Uma lista parcial de palavras que são exclusivamente clássicas e aquelas que são produtos do românico são encontradas na tabela à direita.

Algumas dessas palavras, oriundas do românico, foram emprestadas de volta ao próprio latim. As mudanças de vocabulário afetaram mesmo as partículas gramaticais básicas do latim; há muitas que desapareceram sem deixar traços no romance, tal como an, at, autem, donec, enim, ergo, etiam, haud, igitur, ita, nam, postquam, quidem, quin, quod, quoque, sed, utrum e vel.[3]

Verbos com preposições prefixadas frequentemente apresentaram formas simples. O número de palavras formadas por tais sufixos como -bilis, -arius, -itare e -icare cresceu. Estas mudanças ocorreram frequentemente para evitar formas irregulares ou para regularizar gêneros.

Por outro lado, uma vez que o latim vulgar e o próprio latim foram por muito tempo em sua história diferentes registros da mesma língua, antes que diferentes línguas, algumas línguas românicas preservam palavras latinas que usualmente foram perdidas. Por exemplo, a palavra italiana ogni ("tudo/todo") preserva a latina omnes. Outras línguas usam cognatos de totus (acusativo totum) para o mesmo significado; por exemplo tutto em italiano, tudo/todo em português, todo em espanhol, tot em catalão, tout em francês e tot em romeno.

Algumas vezes, uma palavra em latim clássico foi mantida ao lado de uma em latim vulgar. Em latim vulgar, a clássica caput, "cabeça", tornou-se testa (originalmente "pote") em algumas formas de romance ocidental, incluindo francês e italiano. Mas o italiano, o francês e o catalão mantiveram a palavra latina sob a forma de capo, chef e cap as quais conservaram muitos significados metafóricos de "cabeça", incluindo "chefe". A palavra latina com o significado original é preservada em romeno como cap, junto com țeastă, ambas significando 'cabeça' no sentido anatômico. Dialetos do sul da Itália também preservam capo como a palavra normal para "cabeça". Espanhol e português têm cabeza/cabeça, derivadas de *capetia, uma forma modificada de caput, enquanto em português testa foi conservada como a palavra para a parte frontal da cabeça.

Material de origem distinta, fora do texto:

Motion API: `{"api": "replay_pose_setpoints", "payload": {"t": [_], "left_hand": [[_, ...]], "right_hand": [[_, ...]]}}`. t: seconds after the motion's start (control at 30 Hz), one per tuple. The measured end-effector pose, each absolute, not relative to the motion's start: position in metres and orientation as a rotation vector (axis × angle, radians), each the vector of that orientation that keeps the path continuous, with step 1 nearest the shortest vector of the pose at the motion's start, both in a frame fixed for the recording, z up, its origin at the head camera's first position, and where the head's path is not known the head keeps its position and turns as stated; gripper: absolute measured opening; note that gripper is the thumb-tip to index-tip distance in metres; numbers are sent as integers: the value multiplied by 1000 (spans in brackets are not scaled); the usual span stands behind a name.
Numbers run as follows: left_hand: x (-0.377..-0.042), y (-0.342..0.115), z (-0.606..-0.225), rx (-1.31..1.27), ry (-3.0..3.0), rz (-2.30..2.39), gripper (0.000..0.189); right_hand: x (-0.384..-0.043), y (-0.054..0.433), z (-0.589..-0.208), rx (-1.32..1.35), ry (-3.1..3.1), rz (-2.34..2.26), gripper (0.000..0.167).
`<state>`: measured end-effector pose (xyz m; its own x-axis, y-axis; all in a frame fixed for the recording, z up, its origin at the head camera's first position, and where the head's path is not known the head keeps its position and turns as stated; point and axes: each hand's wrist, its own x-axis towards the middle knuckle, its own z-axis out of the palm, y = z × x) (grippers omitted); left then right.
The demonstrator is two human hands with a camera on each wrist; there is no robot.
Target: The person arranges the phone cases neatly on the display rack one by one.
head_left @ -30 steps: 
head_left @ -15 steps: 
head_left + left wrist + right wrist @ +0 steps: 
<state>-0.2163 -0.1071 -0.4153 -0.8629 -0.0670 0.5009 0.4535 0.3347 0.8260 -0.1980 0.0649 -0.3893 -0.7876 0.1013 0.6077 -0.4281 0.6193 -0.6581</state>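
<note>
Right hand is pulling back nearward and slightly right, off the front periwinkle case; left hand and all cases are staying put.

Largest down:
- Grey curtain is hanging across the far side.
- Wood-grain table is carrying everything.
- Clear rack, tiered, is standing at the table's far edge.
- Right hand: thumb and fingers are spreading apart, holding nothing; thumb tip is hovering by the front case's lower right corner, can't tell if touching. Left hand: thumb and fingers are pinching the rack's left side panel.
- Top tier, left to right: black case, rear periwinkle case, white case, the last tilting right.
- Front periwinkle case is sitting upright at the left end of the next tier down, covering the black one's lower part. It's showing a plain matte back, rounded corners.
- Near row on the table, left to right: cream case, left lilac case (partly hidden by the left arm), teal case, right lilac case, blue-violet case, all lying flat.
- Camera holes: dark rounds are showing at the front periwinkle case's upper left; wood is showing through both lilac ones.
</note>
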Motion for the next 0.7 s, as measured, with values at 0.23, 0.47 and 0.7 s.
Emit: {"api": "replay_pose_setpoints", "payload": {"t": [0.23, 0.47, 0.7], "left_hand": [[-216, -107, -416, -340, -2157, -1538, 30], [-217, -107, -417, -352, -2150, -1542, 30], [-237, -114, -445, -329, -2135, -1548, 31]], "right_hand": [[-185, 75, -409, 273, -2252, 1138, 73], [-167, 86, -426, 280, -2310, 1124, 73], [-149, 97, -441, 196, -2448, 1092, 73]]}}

Frequentemente, palavras emprestadas diretamente do latim literário em alguma época posterior, em vez de evoluída do latim vulgar, são encontradas lado a lado com a forma evoluída do vulgar. A falta de esperados desenvolvimentos fonéticos é uma pista que a palavra foi emprestada. Por exemplo, latim vulgar fungus (acusativo fungum), "fungo, cogumelo", a qual tornou a italiana fungo, catalã fong, portuguesa fungo, tornou-se hongo em espanhol, mostrando o f > h mudança comum no espanhol primitivo (cf. filius > espanhol hijo, "filho" ou facere > espanhol hacer, "fazer"). Mas o espanhol também tem fungo, a qual, por sua falta da esperada mudança de som, mostra que foi emprestada diretamente do latim clássico.[3]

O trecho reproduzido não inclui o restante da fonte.